The bonus tracks on each release, covering some odd singles and b-sides, are a nice addition. On a personal note, having “South Australia” moved out of its expected place between “Thousands Are Sailing” and “Fiesta” was jarring – I had no idea that it wasn’t there on the initial English release! Their first version of “And The Band Played Waltzing Matilda” (a bonus track on the reissue of Red Roses For Me) is of particular interest, as it really is a rough version of the song that would be such an emotional, epic anchor to Rum Sodomy & The Lash.
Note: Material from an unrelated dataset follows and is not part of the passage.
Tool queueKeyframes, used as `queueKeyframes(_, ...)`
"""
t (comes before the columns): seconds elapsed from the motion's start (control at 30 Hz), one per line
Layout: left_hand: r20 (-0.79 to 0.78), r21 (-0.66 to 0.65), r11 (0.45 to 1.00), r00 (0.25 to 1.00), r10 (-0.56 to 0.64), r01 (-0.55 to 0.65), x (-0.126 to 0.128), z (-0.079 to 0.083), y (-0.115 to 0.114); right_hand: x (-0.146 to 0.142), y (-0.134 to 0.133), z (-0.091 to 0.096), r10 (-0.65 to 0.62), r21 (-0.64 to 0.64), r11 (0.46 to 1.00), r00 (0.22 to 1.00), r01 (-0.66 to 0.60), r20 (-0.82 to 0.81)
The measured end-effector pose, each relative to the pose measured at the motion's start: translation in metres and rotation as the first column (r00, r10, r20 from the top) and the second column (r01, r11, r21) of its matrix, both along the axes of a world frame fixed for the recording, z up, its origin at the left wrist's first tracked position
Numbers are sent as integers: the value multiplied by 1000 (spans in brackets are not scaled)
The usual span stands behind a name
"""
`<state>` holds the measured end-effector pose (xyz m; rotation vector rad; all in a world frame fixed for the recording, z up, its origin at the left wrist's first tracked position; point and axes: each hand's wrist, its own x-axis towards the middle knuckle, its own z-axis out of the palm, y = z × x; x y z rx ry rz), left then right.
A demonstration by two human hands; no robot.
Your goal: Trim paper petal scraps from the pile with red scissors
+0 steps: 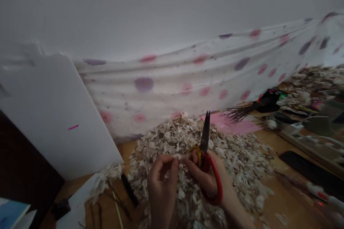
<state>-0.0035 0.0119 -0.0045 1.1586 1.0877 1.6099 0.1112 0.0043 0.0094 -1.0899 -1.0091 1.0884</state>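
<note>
Head view, tilted and dim. Left hand (162,182) pinched tight, thumb and fingertips closed on a small pale flake (178,157), nothing else in it. Right hand (208,179) curled firmly around red-handled scissors (213,182), yellow at the pivot, dark blades (205,130) pointing up and nearly together, no flake visible between them. Both hands just above a broad heap of pale flakes (236,164), their material too small to tell, spread over a wooden tabletop (290,200). Behind the heap, a pink patch (231,123) and a bundle of dark twigs (239,112). Farther right, a second flake pile (314,82) beside cluttered odds and ends, and a long black strip (309,170) flat on the wood. Near the left, a black pen-like stick (129,190) and a pale sheet (77,204) with more flakes on it. Along the back, a white cloth with pink and purple dots (166,86) hanging in folds against a plain white wall (161,7); at left, a leaning white board (53,114) with a pink mark, dark furniture (24,157) beside it.
</note>
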Motion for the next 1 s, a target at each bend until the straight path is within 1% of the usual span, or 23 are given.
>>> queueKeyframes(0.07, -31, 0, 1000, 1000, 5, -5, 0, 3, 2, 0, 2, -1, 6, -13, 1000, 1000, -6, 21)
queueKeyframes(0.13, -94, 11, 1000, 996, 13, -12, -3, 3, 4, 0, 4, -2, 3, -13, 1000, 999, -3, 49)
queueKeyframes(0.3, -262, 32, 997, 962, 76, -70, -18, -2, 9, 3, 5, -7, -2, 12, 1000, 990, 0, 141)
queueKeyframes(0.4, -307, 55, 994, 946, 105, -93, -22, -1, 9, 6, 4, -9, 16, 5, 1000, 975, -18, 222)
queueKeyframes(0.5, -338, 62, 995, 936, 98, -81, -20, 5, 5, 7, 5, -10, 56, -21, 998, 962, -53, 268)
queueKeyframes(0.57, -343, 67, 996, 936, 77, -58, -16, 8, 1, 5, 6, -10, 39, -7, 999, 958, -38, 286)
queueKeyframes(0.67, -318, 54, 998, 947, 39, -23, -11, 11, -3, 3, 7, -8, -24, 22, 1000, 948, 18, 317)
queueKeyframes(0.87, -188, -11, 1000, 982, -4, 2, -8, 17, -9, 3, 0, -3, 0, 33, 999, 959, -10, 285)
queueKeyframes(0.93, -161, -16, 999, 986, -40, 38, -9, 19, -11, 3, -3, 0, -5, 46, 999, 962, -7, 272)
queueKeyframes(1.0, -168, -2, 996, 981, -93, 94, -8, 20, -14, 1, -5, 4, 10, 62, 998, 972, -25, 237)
It is softer – more wistful than resentful – with the waltz a quiet beat, as opposed to the heavy accent that McGowan reels around so effortlessly and with such great affect in its second incarnation.

I truly expected to be devouring these reissues to the exclusion of all else for weeks to come. It was not to be the case, for by the weekend a second treasure trove had been revealed to me: a plethora of top notch live recordings of AC/DC from the Bon Scott years (note to readers: from now on, if I mention AC/DC I am referring to the Bon Scott version of the band. Though those first two or three albums with Brian Johnson are nearly peerless, they don’t hold much interest for me. I like AC/DC because they were perhaps the greatest hard rock/boogie band ever, and though they would become one of the best purveyors of anthemic metal, I like to toe tap more than head nod). This golden hoard contained recordings from 76 to 79; from Edinburgh on the Dirty Deeds tour to Fresno on the Highway To Hell tour. Some were audience recordings, some soundboards, some radio broadcasts. All were borderline essential, with one particular standout – Angus Cha Cha, a bootleg of nearly pristine sound quality from the November 2, 1979 concert at London’s Hammersmith Odeon.

I’ve heard good live AC/DC recordings – the indispensable Bonfire box set had both the soundtrack to the concert documentary Let There Be Rock, as well as what may be said to be AC/DC’s best release Live From The Atlantic Studios. These recordings and others had convinced me that they were a much better live than studio band, but Angus Cha Cha is the proverbial pudding from which the proof is derived (I know this is a horrific turn of phrase, but damn it, isn’t that what blogs are for?). What can you say about a 10 minute version of “Rocker”, complete with a roughly four minute Angus solo (and I do mean solo – unaccompanied, alone) which contains within it a wonderful hammer-on sequence of such harmonic beauty as to make Eddie Van Halen piss himself? Or the always underrated “Walk All Over You”, where the audience claps a rhythm to Angus’ intro that nervously peters away as the anticipation of the tempo shift overtakes them?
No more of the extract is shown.